Unconfigured Ad

Collapse
X
 
  • Filter
  • Time
  • Show
Clear All
new posts
  • marco12345
    Member
    • Mar 2013
    • 19

    sam file integrity

    Hi,

    Is there away to check a sam file integrity? I generated one after mapping with bwa, but have problems on rebuilding a bam file from it.
    In fact, when I use
    $ samtools view -F12 -Sb /input_file.sam > new_bams/output_file.bam
    the bam created is empty (4 kb, coming from a 113 Mb sam).
    I tried many different ways, so I am wondering now if the problem is with the sam file.

    Info:
    -The starting bam file I used are paired-end ones of about 50 Mb and 500000 reads.
    -The creation of fastq file goes well, generating 2 files for the two reads, with the same number of reads of the bam, and size of 53 Mb.
    -The sai file generated from the mapping process with BWA are around 1 Mb.
    -The new sam file is generated through this command:
    $ bwa sampe /ref_genome.fa /bwa_read1.sai /bwa_read2.sai /read1.fastq /read2.fastq > /output.sam

    -The header and first lines of the sam are these:

    @SQ SN:gi|9633069|ref|NC_000898.1| LN:162114
    @SQ SN:gi|224020395|ref|NC_001664.2| LN:159322
    @SQ SN:gi|82503188|ref|NC_007605.1| LN:171823
    @SQ SN:gi|139424470|ref|NC_009334.1| LN:172764
    @PG ID:bwa PN:bwa VN:0.6.1-r104
    SRR360611.2626045 77 * 0 0 * * 0 0 GATGGATCACAGGTCTATCACCCTATTAACCACTCACGGGAGCTCTCCATGCATTTGGTATTTTCGTCTGGGGGGTGTGCACGCGATAGCATTGCGAGAC 7:C;7@?9C7A@@C@D@A>/;CCGBBADBBBBBEAEE9GHEEFHGKGKJIJKHIIIJKIFJIIGJCC?JKKLKKKJKHJKKJCKCKKJKKKIGHG>EEDB
    SRR360611.2626045 141 * 0 0 * * 0 0 TGGTTCCTACTTCAGGGCCATAAAGCCTAAATAGCCCACACGTTCCCCTTAAATAAGACATCACGATGGATCACAGGTCTATCACCCTATTAACCACTCA 8DDEEGHIGGGGHIIEIIJIHHJJJJJKIJJGDJGKKIFHCCIIJKKKKIJKADJIGJFKI>JIAJGGEDB&:0EB>@7C8B6=;.>FACACB:@E=G@:
    SRR360611.18087377 77 * 0 0 * * 0 0 ATGGATCACAGGTCTATCACCCTATTAACCACTCACGGGAGCTCTCCATGCATTTGGTATTTTCGTCTGGGGGGTGTGCACGCGATAGCATTGCGAGACG <<???@A@ACC?<<C<B??D?GFBDEBAECBEEFAIBEKDJJHJIJHGIJKGIFIJKIF@IIIHCJKIJKKLKKGIJJKKJDJCKIKLIJIHHH?FDDB;
    SRR360611.18087377 141 * 0 0 * * 0 0 GGAAGCTTTCTGTTGGCTCACATTTGGTTTATTGATGTAATGTATTGATGCTTCCCATAACGCCCTAAGTTCACACATCAACTGCAACTCCAAAGCCACC 8ECFGGFFFHIHF<ADIJIGDHHHBIIGFF@C?G@CE6BEGGEB>GDEEGCF>HK<F?<F&653&=2:?5?6/5=0B><:GCAGBEB+GF?D:@BB=B;@
    SRR360611.8887247 77 * 0 0 * * 0 0 ATGGATCACAGGTCTATCACCCTATTAACCACTCACGGGAGCTCTCCATGCATTTGGTATTTTCGTCTGGGGGGTGTGCACGCGATAGCATTGCGAGACG 5<;:=@A@ACA?=<C>FA:ABBFBDEB<BCBBECAIBHKGJHF?FJKGIJKIGIIJKIGIGIGHAF<IJKKLKKHIIGKKJDKCKKKLKKJHHH?FEDA;



    -I am working on a Mac Terminal (OSX 10.5, or OSX 10.6, or on Linux based cluster)

    Thanks in advance!
    Last edited by marco12345; 03-28-2013, 04:31 AM.
  • GenoMax
    Senior Member
    • Feb 2008
    • 7142

    #2
    Try this: http://genome.sph.umich.edu/wiki/BamUtil:_validate

    Comment

    • swbarnes2
      Senior Member
      • May 2008
      • 910

      #3
      Well, why don't you start by believing what your data tells you. You are filtering away unmapped reads, and almost nothing comes out at the end, maybe nothing mapped?

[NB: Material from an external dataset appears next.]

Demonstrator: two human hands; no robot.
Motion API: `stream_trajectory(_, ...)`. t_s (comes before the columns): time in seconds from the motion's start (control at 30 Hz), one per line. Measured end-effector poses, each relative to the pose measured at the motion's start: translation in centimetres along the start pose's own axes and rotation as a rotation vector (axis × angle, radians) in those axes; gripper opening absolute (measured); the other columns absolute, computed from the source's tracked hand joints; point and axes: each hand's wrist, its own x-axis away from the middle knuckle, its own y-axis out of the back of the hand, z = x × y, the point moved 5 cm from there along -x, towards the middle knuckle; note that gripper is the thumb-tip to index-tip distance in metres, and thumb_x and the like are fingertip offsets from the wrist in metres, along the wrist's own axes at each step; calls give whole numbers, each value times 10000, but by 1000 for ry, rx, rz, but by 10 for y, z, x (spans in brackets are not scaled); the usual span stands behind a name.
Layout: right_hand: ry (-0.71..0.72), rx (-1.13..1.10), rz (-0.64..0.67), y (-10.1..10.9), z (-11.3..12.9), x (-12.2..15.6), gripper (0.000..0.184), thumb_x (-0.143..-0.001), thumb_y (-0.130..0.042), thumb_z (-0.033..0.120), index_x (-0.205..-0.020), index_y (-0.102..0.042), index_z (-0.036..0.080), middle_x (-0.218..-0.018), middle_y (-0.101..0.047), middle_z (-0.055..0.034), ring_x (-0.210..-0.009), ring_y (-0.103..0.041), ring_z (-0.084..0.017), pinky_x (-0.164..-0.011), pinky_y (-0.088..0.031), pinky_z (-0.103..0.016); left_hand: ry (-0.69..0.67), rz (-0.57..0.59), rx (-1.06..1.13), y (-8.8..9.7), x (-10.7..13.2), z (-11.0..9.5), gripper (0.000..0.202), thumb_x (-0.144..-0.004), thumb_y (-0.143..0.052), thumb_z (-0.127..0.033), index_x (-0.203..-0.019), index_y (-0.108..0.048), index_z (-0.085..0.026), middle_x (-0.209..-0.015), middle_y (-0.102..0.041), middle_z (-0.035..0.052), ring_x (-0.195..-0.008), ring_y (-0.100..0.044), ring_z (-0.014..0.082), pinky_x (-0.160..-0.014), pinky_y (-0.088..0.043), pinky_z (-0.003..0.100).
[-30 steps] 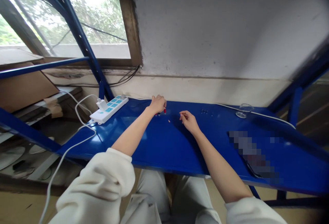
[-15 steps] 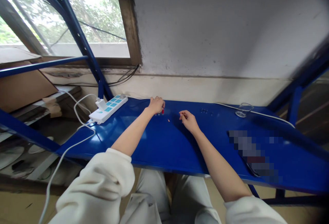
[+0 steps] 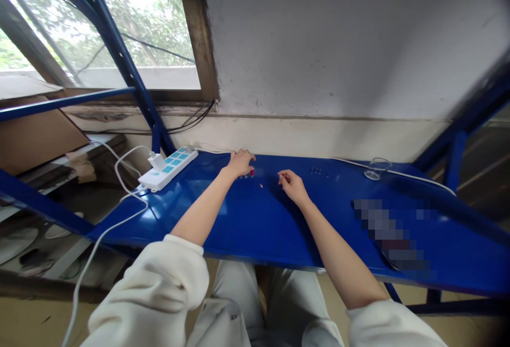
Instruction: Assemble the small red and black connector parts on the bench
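Observation:
Near the back of the blue table (image 3: 247,219), my left hand (image 3: 240,164) has its fingers apart. Just beside its thumb stands a small red cylinder-like piece (image 3: 252,172); whether the thumb touches it is hard to see. A few tiny clear pieces (image 3: 245,177) lie by that hand, partly hidden under it. My right hand (image 3: 291,184) hovers to the right with thumb and fingertips pinched together; anything between them is too small to make out. Between the hands lies a tiny pinkish-orange bit (image 3: 261,185).
Several tiny clear pieces (image 3: 316,170) lie right of my right hand. Farther right are a clear cup (image 3: 373,175), a white cable (image 3: 422,178) and a blurred-out flat object (image 3: 388,235). A white power strip (image 3: 169,169) sits at the left, beside blue frame posts (image 3: 119,44).
My left hand's fingers have spread and drawn slightly away from the red piece, which now stands on the table. My right hand stays pinched in about the same place.

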Motion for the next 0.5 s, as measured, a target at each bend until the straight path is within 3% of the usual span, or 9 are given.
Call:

      77 = 64+8+4+1. That didn't map.

      141=128 + 8+4+1, also didn't map.

      It looks like you are aligning to herpes virus, but your reads seem to align to human mitochondria.

      Comment

      • marco12345
        Member
        • Mar 2013
        • 19

        #4
        I agree, believing the datas should be the first answer, but unfortunately I am quite sure the problem isn't that.
        I am using full adult human genomes, and aligning to 4 viruses, each of which is present in 98% of adult population. I tried this with almost 10 individuals and had the same result, so unless I found a really weird group of people, I guess I made a mistake somewhere, just can't understand where!

        Comment

        • swbarnes2
          Senior Member
          • May 2008
          • 910

          #5
          I am using full adult human genomes
          Are you 100% sure the mitochrondria are there? Because those reads look like mitochrondria, and they didn't map.

          Have you sat down and spot checked a bunch of reads, to see that they are about what you expect?

          Have you used grep to see if you can find some examples of the reads you are looking for?

          Your .bam is telling you that at most, a tiny % of your reads align to herpes virus. Do you have empirical evidence telling you this is not actually true?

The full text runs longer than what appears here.